Bahan inti transformator meliputi laminasi baja silikon, kawat tembaga atau aluminium, dan berbagai bahan isolasi. Laminasi baja silikon menjalani perawatan geser, pelubangan, dan anil untuk memastikan keseragaman magnetik dan meminimalkan kehilangan inti. Kabel konduktif ditarik sesuai spesifikasi yang tepat dan kemudian dikalengkan atau dilapisi dengan pernis isolasi untuk meningkatkan konduktivitas dan kekuatan dielektriknya. Bahan isolasi juga menjalani pengujian ketat untuk memastikan ketahanannya terhadap panas, tekanan tegangan, dan kelembapan memenuhi semua standar yang disyaratkan.
Gulungan biasanya digulung secara presisi-menggunakan mesin penggulungan otomatis untuk memastikan penghitungan putaran yang akurat dan jarak yang seragam. Setelah terbentuk, belitan menjalani impregnasi pernis atau perawatan pengeringan untuk meningkatkan kekuatan mekanik dan sifat insulasinya. Inti besi dirakit dengan menumpuk laminasi sesuai dimensi desain; melalui perawatan pengikatan dan isolasi, sirkuit magnetik yang stabil terbentuk. Inti tersebut kemudian diintegrasikan secara tepat dengan belitan untuk memastikan jalur fluks magnet yang berkelanjutan dan meminimalkan kehilangan-beban.

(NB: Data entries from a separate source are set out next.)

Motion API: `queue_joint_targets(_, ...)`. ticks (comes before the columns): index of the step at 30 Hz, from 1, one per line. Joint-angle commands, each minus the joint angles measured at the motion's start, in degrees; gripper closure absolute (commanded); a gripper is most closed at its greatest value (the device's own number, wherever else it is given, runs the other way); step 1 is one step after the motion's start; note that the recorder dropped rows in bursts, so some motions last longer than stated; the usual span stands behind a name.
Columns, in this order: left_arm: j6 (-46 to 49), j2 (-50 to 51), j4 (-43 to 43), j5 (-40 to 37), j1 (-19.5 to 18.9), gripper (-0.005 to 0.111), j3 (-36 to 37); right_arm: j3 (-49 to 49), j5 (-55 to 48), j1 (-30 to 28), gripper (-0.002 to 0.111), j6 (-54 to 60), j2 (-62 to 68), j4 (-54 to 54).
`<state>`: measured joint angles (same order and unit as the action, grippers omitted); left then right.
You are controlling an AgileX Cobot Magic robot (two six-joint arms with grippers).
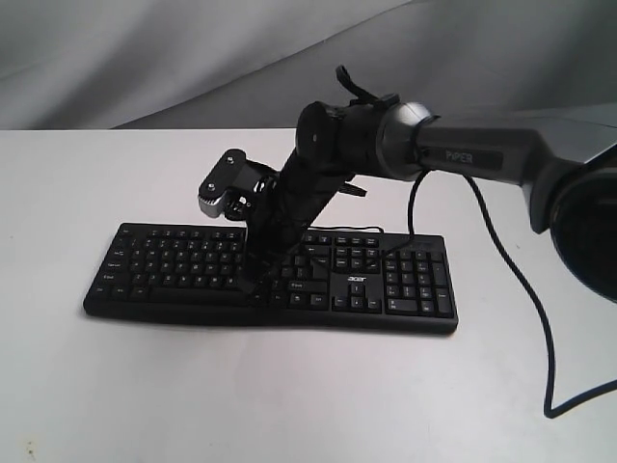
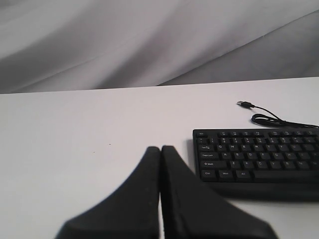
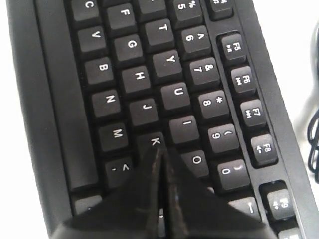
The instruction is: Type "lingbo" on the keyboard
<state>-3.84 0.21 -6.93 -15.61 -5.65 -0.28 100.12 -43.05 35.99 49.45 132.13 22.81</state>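
The black keyboard (image 1: pixel 270 280) with white legends and an acer logo lies across the white table. My right gripper (image 1: pixel 253 286) reaches down onto its middle, shut with nothing held. In the right wrist view the keyboard (image 3: pixel 139 74) fills the frame and the gripper (image 3: pixel 160 152) tip sits between the K and O keys, covering the L key area. My left gripper (image 2: pixel 160 148) is shut and empty, hovering over bare table beside the keyboard's (image 2: pixel 259 159) Ctrl end. The left gripper is out of sight in the exterior view.
The thin black USB cable (image 2: pixel 271 118) curls behind the keyboard, its plug (image 2: pixel 243 104) lying loose on the table. A thicker black arm cable (image 1: pixel 525 289) hangs at the right. Grey cloth forms the backdrop (image 1: pixel 145 58).
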Motion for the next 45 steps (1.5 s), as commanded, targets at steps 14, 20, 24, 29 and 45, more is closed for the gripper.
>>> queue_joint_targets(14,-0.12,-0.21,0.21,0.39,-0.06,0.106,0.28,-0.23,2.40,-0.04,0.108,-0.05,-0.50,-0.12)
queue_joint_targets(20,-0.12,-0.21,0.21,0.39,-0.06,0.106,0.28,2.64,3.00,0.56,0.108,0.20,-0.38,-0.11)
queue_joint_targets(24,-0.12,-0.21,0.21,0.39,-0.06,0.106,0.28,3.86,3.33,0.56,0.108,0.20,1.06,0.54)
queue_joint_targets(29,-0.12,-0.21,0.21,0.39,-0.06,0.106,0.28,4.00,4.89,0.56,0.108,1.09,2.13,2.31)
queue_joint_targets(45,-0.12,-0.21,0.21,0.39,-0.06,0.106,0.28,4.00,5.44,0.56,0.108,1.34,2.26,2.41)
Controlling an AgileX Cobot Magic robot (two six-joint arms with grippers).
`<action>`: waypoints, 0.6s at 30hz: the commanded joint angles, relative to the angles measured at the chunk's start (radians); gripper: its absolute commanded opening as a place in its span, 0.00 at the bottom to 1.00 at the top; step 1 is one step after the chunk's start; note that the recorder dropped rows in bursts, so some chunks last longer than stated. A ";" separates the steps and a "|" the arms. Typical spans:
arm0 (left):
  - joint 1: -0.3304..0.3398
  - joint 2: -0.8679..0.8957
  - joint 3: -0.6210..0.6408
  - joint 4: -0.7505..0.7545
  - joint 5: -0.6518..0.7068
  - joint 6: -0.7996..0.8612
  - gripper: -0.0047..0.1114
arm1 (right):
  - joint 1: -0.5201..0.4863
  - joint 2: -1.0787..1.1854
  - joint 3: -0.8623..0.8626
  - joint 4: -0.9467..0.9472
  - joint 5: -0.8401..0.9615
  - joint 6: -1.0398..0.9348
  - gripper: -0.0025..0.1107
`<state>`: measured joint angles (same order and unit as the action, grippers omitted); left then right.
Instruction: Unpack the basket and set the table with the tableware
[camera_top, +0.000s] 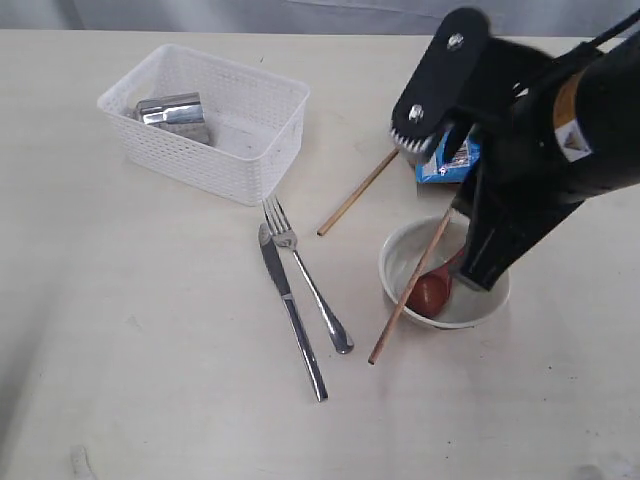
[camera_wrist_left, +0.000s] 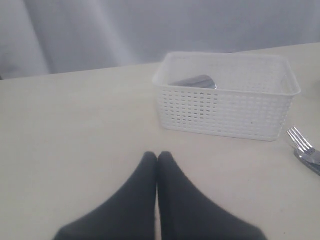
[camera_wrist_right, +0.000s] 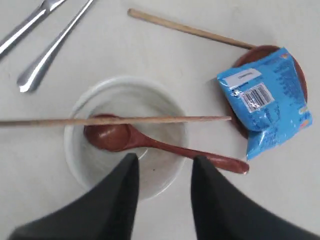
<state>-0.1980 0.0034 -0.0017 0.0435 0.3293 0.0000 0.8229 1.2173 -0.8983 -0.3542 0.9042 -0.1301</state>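
One chopstick (camera_top: 404, 300) spans the bowl (camera_top: 400, 250) rim, overhanging both sides.

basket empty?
No, a steel cup lies inside the basket in the exterior view.

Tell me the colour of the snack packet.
Snack packet: bright blue, white barcode panel; clearest in the right wrist view.
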 joint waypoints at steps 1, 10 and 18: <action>0.002 -0.003 0.002 0.005 -0.003 0.000 0.04 | -0.005 -0.124 0.005 -0.084 -0.007 0.433 0.02; 0.002 -0.003 0.002 0.012 -0.018 0.000 0.04 | -0.018 -0.389 0.017 -0.147 -0.221 0.771 0.02; 0.002 -0.003 0.002 0.024 -0.030 0.000 0.04 | -0.018 -0.588 0.021 -0.145 -0.273 0.771 0.02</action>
<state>-0.1980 0.0034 -0.0017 0.0619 0.3115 0.0000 0.8103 0.6889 -0.8826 -0.4900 0.6288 0.6341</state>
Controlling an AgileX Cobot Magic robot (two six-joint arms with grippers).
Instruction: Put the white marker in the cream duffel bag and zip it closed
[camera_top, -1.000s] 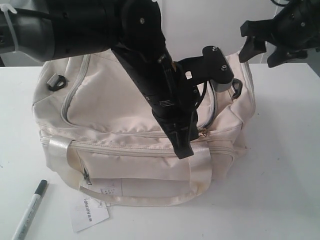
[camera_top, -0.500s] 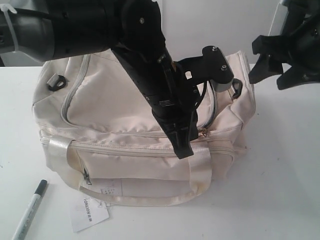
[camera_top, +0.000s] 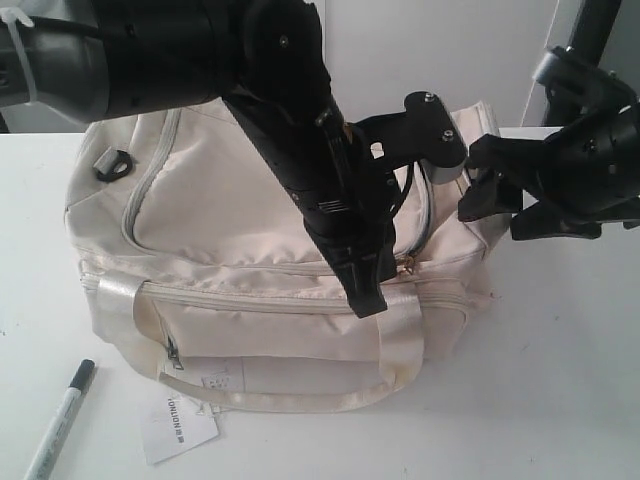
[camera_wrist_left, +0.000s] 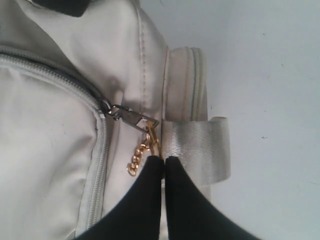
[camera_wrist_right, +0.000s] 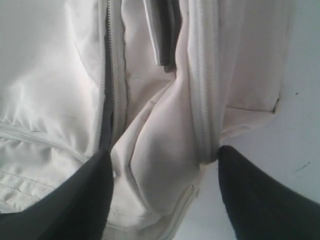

Untuk trafo-terendam oli, fase perakitan diikuti dengan pengisian oli vakum atau pengisian gas. Selanjutnya, unit menjalani pengujian yang ketat-termasuk pengujian kekuatan dielektrik, resistansi isolasi, arus, tegangan, dan kenaikan suhu-untuk memverifikasi bahwa semua metrik kinerja memenuhi standar yang disyaratkan. Sebaliknya, transformator tipe kering-memberikan penekanan penting pada proses pengecoran dan pengawetan epoksi untuk mencegah pelepasan sebagian yang disebabkan oleh rongga udara. Seluruh proses manufaktur selanjutnya didukung oleh protokol kendali mutu yang ketat dan manajemen keselamatan lingkungan, yang memastikan bahwa setiap komponen transformator beroperasi dengan andal dan stabil sepanjang masa pakainya.